ワニなつノート

 《8才の子ども 五十年目の糸》(その3)



《…夢のようです》




「特別支援教育」が、子どもを「分ける」ことになるとは、「考えもしなかった」という人がいます。
「ふつう学級」という考えが、そもそも「なかった」という人もいます。
「ふつう学級に行ってもいいんですか……」の後に、「夢のようです」と書いた人がいました。

それくらい「別の世界」の話なのに、なぜか小さなチラシや記事を見かけて、相談会に来る人がいます。
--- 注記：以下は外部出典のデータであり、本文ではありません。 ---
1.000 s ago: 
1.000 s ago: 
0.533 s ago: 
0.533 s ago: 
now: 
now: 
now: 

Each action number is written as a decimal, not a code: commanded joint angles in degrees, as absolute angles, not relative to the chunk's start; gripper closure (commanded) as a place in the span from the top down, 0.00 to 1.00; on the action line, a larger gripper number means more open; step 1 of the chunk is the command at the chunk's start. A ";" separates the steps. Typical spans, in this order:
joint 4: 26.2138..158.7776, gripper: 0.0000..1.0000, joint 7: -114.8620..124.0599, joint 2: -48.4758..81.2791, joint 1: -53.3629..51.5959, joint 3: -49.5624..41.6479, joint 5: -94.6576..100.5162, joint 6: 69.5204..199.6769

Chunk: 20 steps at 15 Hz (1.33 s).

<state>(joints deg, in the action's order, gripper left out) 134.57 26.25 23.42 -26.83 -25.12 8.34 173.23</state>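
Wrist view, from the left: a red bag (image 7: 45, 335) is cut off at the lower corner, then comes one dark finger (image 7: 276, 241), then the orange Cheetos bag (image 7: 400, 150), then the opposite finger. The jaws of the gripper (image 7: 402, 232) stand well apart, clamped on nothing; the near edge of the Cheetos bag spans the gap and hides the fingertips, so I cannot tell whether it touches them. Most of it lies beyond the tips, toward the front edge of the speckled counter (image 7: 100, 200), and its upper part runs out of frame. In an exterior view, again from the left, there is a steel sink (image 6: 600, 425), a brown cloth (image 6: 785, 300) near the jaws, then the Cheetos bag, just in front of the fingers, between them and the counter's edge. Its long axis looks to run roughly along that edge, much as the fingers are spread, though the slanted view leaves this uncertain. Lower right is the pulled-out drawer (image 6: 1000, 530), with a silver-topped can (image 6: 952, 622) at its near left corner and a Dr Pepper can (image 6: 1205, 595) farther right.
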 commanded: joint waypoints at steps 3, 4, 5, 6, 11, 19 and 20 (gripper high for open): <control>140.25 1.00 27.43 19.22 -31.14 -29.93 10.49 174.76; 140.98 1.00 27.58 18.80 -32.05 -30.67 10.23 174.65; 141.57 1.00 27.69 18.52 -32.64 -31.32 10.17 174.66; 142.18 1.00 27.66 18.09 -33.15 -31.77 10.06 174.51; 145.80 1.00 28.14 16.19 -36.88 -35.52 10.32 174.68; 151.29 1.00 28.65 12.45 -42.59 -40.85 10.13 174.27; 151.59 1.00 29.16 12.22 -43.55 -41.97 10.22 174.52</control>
そして相談会を終えるころ、本当は忘れてなどいなかったことを、思い出します。

遠い昔に、しまいこんだもの。
ある「キーワード」を聞くと、「忘れる」ように、親になる前から準備されたもの。
そういう暗示は、いくつもあります。

介護される立場になったら、もう「ふつうの生活」はできない。
まして認知症になったら「ふつうの生活」は無理。
癌になったら、もう「ふつうの仕事」はできない。
子どもに障害があったら、ふつう学級は無理。
その他いろいろ。


ここでいつも、千葉敦子さんの言葉を思い出します。
「癌末期を特別と思わないで。ふつうにいつもの日常のように接してほしい」

クリスティーンさんも同じように言います。
「認知症を特別と思わないで。ふつうにいつものように接してほしい」



「ふつうの生活」とは何だろう?
人の手を借りたり、知恵を借りると、「ふつうの生活」はできなくなるのだろうか? 


私たちが知っている「ふつうの生活」を壊すもの。
それは、戦争や災害や原発事故であって、「手を借りること」ではありません。

むしろ、災害や事故の後に、人びとが「ふつうの生活」を取り戻すのに、一番大切なことが「手を借り、知恵をかりること」「手を貸し、知恵を貸すこと」だという体験を、私たちは繰り返しています。
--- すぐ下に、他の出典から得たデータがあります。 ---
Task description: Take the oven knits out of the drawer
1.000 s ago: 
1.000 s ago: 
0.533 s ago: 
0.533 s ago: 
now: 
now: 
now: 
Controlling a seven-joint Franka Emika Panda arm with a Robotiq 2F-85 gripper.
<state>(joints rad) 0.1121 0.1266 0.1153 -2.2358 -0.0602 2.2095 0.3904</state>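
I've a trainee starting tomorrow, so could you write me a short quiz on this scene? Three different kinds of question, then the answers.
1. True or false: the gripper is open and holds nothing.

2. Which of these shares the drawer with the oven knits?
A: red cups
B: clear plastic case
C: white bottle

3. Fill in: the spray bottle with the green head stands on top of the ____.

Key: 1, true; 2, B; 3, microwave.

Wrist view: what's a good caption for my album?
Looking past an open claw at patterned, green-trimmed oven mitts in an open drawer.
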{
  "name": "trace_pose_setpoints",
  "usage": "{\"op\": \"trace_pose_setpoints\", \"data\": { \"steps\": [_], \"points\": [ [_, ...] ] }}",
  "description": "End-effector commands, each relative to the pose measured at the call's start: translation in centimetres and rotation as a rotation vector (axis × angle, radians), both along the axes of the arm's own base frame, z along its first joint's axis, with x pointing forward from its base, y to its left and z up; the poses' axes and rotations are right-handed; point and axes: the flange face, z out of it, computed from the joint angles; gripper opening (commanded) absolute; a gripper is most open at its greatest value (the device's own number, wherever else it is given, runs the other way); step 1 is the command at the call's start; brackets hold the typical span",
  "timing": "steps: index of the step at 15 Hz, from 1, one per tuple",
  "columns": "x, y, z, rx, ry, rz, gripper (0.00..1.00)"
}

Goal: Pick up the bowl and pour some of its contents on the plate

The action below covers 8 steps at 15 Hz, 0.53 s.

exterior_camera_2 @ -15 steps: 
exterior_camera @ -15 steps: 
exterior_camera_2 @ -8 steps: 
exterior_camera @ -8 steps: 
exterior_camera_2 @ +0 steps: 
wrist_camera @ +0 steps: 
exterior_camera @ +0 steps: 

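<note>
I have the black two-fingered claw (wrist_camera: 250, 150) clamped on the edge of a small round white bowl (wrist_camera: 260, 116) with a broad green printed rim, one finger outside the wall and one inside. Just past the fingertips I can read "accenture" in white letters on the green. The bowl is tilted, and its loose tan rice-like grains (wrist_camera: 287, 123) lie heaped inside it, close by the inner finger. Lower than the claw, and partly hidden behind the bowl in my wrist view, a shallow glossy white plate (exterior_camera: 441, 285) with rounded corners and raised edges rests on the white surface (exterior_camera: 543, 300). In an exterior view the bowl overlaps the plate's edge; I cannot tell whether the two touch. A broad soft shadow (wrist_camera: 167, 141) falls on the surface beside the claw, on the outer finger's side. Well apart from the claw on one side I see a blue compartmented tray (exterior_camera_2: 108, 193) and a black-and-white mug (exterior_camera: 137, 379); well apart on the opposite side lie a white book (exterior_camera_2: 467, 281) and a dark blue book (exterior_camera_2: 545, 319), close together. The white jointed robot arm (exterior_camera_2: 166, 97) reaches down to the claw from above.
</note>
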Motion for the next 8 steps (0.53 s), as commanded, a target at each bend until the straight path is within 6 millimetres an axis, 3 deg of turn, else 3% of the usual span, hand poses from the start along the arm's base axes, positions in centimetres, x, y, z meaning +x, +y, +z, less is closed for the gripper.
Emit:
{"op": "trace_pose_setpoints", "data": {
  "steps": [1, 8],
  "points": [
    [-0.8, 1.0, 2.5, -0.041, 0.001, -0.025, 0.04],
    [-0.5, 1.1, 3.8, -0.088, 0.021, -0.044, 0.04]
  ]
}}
また、「夢のようです」という言葉を思いだすとき、私が8歳のときに目の前に置かれたものを思いだします。

「これは、あなたのものではない。間違いだった。だから、すべて忘れてしまいなさい」
「ここは、あなたがいるべき場所ではない。間違いだった。だからもう夢はみないように」
「みんなと一緒」を失くしかけ、あきらめかけた子どもにとって、確かにそこは「夢のような」世界でした。
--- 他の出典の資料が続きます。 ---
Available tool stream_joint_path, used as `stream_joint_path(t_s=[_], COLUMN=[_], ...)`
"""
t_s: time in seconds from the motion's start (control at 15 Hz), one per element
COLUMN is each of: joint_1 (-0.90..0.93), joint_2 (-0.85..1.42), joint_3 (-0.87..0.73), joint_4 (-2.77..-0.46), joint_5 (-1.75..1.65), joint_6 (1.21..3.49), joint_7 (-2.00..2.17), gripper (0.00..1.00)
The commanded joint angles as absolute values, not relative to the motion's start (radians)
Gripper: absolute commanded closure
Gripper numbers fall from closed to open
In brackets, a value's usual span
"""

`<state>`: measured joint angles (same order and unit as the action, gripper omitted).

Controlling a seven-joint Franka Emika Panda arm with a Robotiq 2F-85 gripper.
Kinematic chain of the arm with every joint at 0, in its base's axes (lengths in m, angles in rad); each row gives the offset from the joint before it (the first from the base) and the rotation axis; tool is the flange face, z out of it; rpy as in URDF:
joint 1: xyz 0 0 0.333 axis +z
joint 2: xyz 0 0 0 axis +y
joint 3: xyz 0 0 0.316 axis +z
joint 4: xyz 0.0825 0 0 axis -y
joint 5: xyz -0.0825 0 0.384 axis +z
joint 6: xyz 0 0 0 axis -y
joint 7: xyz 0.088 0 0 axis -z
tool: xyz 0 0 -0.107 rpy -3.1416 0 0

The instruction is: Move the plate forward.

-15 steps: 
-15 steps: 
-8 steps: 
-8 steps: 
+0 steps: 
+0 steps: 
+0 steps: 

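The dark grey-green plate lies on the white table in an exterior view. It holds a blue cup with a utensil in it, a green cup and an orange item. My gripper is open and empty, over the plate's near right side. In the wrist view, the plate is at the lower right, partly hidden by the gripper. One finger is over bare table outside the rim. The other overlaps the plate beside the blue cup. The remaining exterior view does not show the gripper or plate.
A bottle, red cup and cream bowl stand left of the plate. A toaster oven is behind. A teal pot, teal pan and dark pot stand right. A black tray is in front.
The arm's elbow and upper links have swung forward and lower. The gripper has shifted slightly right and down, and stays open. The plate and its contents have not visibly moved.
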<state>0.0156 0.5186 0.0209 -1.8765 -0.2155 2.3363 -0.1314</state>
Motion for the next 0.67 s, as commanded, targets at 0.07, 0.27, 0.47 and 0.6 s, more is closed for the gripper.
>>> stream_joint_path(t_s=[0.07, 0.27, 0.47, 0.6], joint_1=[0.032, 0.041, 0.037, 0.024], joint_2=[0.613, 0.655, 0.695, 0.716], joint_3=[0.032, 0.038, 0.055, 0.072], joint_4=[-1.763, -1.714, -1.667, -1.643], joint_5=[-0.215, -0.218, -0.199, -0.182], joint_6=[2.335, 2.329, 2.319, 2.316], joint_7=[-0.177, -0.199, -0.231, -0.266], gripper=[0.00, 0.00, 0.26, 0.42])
もし知能テストの数字が、あと何点か足りなかったら、私は分けられていたでしょう。
あの時、分けられていたら、私が生きてきたこの人生は「ないもの」だったのです。

戦争でもないのに、なぜ「友だち」と過ごす日常をあきらめなければならないのか。
津波でもないのに、なぜ大好きな友だちや仲間を失わなければならないのか。

ワールドカップにもオリンピックにも出たことはないし、一等賞も金メダルももらったことがないけれど、私にとって、この50年の人生は本当にふつうのありふれた「夢のような」人生だったのだと、小中学校の同級生に会うたびに思います。


私にとって、この人生がかけがえのない夢のようなふつうの人生だったように、目の前の子どもたちにも、大切な人生があります。夢のようなふつうの出会いが、きっと待っています。